TASK TO CARRY OUT:
From the data below, return the exact lines starting at the line containing "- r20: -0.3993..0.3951" and ending at the line containing "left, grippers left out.", both included, and nothing else.

Records from a data source:
************
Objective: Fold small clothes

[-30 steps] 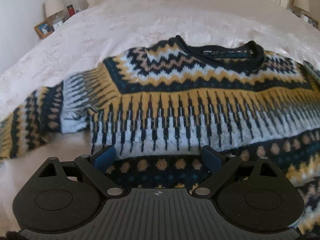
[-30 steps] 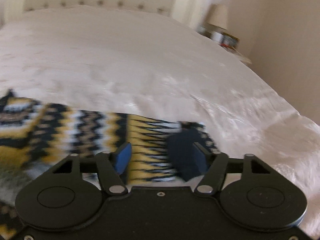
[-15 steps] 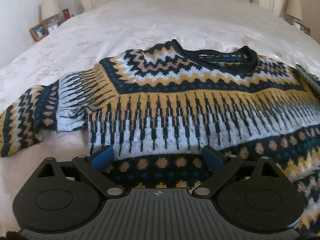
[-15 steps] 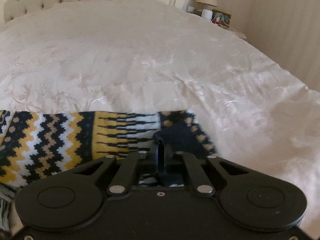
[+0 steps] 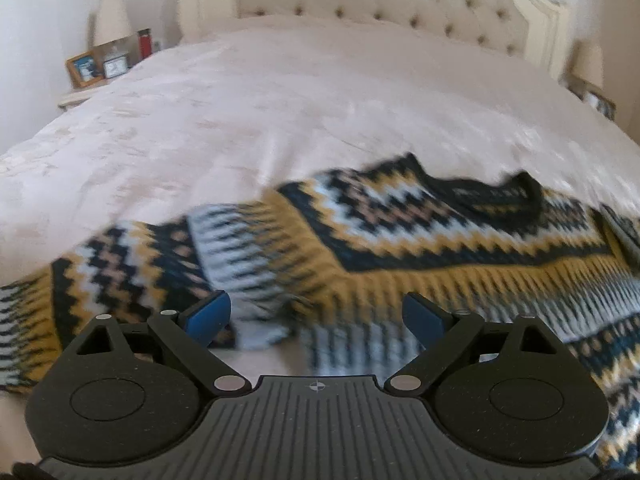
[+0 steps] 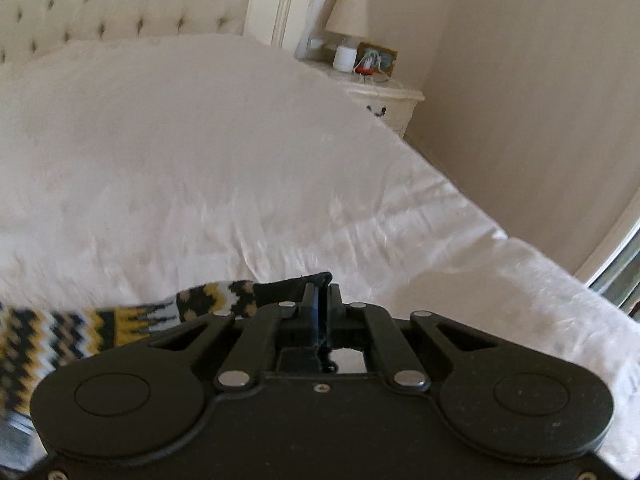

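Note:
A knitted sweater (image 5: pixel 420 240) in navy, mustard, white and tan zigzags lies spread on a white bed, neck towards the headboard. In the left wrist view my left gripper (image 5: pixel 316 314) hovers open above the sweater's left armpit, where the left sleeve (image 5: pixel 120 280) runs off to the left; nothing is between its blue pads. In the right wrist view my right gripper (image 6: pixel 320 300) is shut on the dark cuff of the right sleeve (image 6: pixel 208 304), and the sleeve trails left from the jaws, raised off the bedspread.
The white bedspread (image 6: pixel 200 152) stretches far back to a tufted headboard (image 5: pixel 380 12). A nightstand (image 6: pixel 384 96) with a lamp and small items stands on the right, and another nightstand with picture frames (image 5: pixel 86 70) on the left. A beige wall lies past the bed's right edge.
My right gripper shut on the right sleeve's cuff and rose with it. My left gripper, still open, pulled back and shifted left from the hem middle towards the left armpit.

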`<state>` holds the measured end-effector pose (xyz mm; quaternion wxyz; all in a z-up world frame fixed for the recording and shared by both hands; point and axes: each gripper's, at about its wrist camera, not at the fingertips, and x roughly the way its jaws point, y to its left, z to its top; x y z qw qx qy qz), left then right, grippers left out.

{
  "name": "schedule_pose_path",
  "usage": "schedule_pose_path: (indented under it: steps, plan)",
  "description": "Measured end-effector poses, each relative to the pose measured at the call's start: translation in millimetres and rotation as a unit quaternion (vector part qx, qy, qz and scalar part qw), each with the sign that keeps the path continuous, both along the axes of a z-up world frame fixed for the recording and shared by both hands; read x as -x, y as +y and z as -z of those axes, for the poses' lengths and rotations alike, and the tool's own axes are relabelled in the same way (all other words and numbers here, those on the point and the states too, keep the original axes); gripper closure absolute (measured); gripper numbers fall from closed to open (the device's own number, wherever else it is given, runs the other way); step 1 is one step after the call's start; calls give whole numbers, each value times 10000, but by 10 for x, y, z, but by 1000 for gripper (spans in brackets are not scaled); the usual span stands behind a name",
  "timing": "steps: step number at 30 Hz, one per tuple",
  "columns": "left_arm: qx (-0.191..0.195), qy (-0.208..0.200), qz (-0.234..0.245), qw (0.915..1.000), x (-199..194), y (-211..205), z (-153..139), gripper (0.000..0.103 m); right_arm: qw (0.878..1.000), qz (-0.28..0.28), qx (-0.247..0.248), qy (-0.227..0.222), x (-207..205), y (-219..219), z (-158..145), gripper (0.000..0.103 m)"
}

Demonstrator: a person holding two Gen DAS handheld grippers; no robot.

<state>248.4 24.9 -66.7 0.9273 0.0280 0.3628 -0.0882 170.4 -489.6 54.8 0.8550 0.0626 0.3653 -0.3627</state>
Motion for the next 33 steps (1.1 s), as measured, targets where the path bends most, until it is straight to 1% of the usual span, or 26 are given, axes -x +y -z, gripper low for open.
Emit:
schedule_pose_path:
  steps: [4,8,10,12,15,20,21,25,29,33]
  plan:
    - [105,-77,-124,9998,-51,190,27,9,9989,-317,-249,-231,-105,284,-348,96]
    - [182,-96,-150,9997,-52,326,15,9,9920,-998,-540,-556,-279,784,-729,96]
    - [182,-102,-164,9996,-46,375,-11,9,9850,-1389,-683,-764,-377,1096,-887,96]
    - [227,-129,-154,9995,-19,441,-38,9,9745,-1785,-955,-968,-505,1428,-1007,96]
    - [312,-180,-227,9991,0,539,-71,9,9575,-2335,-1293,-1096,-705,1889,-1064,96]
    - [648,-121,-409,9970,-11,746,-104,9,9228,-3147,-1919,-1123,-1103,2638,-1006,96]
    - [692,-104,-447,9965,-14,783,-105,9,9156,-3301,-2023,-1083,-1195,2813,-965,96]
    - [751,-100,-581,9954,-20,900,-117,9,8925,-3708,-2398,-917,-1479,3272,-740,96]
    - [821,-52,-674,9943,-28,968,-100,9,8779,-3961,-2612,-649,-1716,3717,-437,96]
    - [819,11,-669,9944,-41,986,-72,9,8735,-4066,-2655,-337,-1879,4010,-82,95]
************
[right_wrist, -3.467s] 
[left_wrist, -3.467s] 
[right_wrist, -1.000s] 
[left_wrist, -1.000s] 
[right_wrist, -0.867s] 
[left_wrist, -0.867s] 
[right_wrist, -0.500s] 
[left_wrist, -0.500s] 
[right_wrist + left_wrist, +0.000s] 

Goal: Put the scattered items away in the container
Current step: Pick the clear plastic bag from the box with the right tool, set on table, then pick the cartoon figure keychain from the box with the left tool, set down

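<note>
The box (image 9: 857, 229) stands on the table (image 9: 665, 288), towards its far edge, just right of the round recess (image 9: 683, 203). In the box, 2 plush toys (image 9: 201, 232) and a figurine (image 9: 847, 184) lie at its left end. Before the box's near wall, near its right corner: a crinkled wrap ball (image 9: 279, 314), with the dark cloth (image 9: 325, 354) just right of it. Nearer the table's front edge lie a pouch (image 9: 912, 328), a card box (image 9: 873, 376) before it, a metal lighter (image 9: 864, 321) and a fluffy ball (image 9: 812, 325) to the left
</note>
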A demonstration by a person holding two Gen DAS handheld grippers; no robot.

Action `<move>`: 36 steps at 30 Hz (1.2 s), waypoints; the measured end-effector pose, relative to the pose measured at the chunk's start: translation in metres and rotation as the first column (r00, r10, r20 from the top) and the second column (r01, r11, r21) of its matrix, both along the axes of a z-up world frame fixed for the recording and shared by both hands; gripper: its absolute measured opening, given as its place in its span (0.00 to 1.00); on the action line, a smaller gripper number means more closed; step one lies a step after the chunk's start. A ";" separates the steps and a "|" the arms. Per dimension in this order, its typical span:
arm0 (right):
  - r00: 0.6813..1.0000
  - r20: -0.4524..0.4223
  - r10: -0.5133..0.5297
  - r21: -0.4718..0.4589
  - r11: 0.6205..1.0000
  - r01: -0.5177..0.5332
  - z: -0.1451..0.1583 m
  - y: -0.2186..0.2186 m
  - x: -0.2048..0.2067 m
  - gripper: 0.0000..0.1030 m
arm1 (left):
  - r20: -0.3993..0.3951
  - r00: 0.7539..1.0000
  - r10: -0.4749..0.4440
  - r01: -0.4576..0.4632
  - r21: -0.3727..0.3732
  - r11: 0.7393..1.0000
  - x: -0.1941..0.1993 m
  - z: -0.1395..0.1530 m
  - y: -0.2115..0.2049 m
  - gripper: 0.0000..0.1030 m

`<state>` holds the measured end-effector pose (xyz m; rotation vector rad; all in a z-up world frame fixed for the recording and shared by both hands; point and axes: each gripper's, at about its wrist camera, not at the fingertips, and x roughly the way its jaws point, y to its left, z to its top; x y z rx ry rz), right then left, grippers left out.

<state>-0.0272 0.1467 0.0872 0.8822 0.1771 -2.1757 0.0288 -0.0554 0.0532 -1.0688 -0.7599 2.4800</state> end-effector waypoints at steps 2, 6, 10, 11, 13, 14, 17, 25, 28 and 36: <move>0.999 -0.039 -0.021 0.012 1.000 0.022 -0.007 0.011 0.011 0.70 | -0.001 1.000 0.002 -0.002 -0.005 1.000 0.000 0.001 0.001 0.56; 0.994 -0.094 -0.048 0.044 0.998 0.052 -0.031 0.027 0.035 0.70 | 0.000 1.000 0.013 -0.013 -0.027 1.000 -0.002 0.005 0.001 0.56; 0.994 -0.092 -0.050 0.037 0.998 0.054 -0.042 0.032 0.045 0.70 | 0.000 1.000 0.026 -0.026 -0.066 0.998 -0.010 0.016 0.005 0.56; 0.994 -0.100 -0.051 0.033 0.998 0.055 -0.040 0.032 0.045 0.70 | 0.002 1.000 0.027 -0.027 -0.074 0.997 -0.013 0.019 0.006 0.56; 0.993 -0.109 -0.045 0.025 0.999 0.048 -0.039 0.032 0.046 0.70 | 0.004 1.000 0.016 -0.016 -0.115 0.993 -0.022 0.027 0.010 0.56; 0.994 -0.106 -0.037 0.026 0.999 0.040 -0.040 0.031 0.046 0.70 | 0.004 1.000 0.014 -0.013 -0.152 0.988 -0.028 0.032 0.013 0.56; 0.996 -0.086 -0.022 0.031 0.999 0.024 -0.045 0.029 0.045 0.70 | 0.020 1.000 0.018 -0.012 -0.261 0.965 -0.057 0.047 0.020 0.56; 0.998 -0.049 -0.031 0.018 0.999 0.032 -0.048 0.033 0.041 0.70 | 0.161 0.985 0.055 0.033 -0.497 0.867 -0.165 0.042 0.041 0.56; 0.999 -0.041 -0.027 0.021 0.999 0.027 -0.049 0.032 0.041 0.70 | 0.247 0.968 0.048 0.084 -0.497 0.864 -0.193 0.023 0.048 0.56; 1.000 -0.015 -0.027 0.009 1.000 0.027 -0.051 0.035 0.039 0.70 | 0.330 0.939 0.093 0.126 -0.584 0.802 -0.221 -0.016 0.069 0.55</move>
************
TASK ANSWER:
  - r20: -0.3993..0.3951
  - r00: 0.7539..1.0000
  - r10: -0.4749..0.4440
  - r01: -0.4576..0.4632
  - r21: -0.3727..0.3732
  - r11: 0.7393..1.0000
  - x: -0.1941..0.1993 m
  - z: -0.1395..0.1530 m
  - y: -0.2115..0.2049 m
  - gripper: 0.0000..0.1030 m

`<state>` holds the measured end-effector pose (xyz m; rotation vector rad; all in a z-up world frame fixed for the recording and shared by both hands; point and axes: each gripper's, at about its wrist camera, not at the fingertips, and x roughly the way its jaws point, y to its left, z to its top; x y z rx ry rz), right then left, grippers left out.

There is no more to add to the answer.